§ What you will do
Check each line of the records below and collect those holding "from".

§ Records supplied
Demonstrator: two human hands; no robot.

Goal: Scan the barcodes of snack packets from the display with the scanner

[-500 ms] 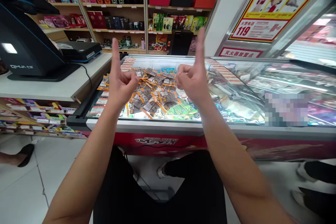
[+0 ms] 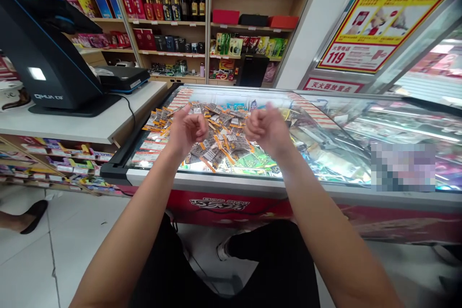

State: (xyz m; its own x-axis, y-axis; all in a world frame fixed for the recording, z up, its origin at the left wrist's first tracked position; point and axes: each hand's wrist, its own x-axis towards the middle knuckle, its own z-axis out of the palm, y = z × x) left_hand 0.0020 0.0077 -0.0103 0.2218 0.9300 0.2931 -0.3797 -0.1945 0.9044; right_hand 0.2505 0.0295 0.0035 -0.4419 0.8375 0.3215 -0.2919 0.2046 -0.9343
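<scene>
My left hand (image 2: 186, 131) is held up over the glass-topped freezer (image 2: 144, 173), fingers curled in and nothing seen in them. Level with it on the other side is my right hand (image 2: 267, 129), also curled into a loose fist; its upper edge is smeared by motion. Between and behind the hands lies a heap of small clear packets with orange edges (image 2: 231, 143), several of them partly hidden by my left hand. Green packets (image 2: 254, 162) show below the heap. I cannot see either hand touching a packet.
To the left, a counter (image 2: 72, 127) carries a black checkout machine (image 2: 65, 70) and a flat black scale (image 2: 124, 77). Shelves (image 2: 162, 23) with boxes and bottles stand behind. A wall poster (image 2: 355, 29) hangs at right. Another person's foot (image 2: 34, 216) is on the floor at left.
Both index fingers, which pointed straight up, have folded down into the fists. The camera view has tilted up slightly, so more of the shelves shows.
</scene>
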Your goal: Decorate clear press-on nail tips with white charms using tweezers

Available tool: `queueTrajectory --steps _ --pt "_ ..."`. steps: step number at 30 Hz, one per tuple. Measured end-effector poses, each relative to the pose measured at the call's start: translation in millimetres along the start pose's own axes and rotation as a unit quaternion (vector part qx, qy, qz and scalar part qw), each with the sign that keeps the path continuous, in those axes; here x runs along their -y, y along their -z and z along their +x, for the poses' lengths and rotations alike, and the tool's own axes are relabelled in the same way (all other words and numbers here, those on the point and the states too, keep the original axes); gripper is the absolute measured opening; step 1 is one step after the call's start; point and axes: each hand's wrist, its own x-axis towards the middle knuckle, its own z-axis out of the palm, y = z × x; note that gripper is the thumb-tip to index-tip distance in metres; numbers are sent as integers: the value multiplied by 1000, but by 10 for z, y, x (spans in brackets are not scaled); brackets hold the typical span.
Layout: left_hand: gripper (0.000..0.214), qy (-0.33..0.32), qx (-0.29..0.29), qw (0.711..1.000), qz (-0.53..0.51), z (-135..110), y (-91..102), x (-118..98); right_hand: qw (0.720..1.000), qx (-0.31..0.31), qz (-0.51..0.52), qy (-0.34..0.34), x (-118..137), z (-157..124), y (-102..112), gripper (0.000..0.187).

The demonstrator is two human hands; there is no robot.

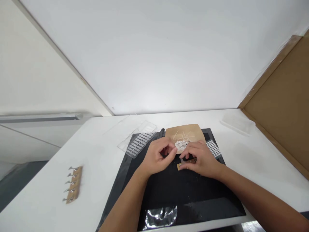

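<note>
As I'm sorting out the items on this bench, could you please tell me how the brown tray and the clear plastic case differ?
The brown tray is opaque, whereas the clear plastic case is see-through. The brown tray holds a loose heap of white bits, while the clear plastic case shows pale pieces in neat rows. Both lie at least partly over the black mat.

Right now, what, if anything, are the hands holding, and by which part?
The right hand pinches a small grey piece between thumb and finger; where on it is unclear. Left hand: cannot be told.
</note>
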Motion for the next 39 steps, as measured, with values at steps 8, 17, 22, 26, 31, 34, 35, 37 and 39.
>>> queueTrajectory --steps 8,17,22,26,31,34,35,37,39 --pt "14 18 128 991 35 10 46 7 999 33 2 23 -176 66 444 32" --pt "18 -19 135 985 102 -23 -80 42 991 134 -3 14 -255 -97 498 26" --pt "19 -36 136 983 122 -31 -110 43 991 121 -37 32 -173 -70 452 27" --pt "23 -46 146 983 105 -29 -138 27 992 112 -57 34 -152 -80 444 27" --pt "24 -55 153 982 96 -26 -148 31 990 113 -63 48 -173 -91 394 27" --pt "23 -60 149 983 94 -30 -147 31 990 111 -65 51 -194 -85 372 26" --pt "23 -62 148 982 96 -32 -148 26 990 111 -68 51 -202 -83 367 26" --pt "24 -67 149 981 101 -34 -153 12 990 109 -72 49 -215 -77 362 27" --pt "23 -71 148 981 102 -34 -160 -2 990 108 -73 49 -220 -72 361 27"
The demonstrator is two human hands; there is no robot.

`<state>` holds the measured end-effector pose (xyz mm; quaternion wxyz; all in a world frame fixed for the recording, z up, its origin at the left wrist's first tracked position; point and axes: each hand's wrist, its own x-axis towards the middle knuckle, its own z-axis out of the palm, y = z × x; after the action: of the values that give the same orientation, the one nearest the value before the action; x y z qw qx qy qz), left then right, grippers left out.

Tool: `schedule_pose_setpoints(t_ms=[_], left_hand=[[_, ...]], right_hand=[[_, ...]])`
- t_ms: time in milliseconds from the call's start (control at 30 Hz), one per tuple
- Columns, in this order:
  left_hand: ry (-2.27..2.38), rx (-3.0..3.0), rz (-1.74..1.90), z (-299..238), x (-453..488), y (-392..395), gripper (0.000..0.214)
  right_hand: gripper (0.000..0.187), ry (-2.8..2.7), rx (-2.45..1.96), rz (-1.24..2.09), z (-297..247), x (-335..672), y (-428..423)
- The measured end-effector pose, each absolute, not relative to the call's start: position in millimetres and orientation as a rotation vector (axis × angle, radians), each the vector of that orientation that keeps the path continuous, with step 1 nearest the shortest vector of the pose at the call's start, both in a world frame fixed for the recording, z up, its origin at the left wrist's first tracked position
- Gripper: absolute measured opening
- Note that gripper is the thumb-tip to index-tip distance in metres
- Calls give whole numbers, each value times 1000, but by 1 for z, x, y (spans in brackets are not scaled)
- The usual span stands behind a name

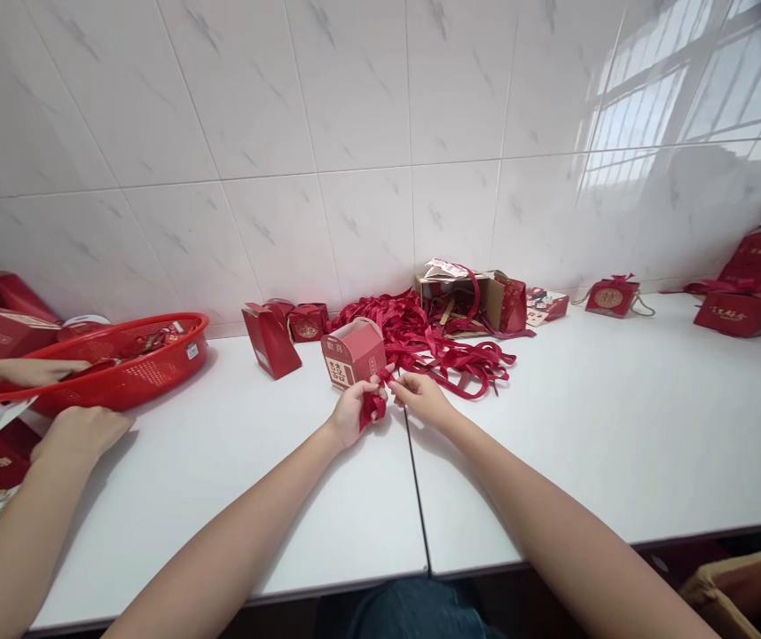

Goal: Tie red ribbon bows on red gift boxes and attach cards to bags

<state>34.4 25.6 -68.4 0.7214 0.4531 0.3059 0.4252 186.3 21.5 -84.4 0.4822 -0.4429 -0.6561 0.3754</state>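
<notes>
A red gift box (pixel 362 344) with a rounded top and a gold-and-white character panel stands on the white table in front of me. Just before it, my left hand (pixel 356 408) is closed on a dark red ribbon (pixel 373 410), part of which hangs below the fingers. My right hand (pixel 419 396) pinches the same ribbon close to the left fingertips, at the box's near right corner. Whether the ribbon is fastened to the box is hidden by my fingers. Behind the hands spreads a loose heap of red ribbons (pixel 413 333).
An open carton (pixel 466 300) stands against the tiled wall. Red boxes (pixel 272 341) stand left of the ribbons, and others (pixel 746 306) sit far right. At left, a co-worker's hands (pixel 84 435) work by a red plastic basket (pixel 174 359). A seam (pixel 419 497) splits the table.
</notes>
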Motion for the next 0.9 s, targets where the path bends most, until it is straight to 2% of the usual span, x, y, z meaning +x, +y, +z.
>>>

§ Solved problem
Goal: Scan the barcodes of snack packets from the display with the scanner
- t_ms: time in milliseconds from the call's start (control at 30 Hz), one per tuple

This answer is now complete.